▶ Task:
Any picture in the listing is left out of the copy; all else is duplicated exactly.

▶ Data shown:
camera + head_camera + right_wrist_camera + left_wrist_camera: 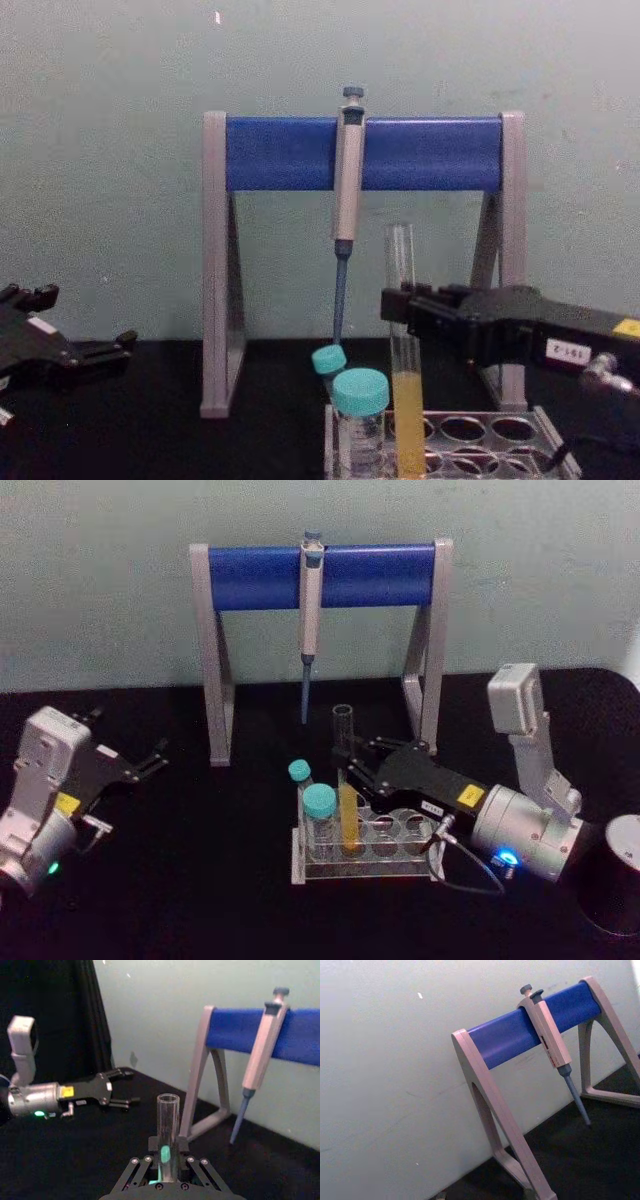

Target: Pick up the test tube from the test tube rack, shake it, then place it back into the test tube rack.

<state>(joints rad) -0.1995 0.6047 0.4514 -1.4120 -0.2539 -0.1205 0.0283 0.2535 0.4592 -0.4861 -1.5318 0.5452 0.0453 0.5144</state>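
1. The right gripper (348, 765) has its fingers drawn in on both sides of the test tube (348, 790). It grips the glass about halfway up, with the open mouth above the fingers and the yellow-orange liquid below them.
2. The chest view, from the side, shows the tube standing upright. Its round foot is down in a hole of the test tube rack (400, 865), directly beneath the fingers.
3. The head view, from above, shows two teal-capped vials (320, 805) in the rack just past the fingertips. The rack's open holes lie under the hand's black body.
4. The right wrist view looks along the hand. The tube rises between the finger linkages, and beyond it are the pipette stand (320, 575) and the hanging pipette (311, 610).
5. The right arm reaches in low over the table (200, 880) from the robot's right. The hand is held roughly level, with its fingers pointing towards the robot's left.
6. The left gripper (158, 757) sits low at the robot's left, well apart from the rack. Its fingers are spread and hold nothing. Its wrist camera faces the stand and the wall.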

▶ Answer space:
camera + head_camera + right_wrist_camera + left_wrist_camera: 

Target: Pick up the test tube from the test tube rack, shake it, then place it back into the test tube rack.

<state>(joints rad) -0.1995 0.6047 0.4514 -1.4120 -0.2539 -0.1205 0.0283 0.2535 0.4592 -0.4861 -1.5318 0.5452 0.0453 0.5144</state>
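1. The right gripper (348, 765) has its fingers drawn in on both sides of the test tube (348, 790). It grips the glass about halfway up, with the open mouth above the fingers and the yellow-orange liquid below them.
2. The chest view, from the side, shows the tube standing upright. Its round foot is down in a hole of the test tube rack (400, 865), directly beneath the fingers.
3. The head view, from above, shows two teal-capped vials (320, 805) in the rack just past the fingertips. The rack's open holes lie under the hand's black body.
4. The right wrist view looks along the hand. The tube rises between the finger linkages, and beyond it are the pipette stand (320, 575) and the hanging pipette (311, 610).
5. The right arm reaches in low over the table (200, 880) from the robot's right. The hand is held roughly level, with its fingers pointing towards the robot's left.
6. The left gripper (158, 757) sits low at the robot's left, well apart from the rack. Its fingers are spread and hold nothing. Its wrist camera faces the stand and the wall.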

The exercise requires no additional content.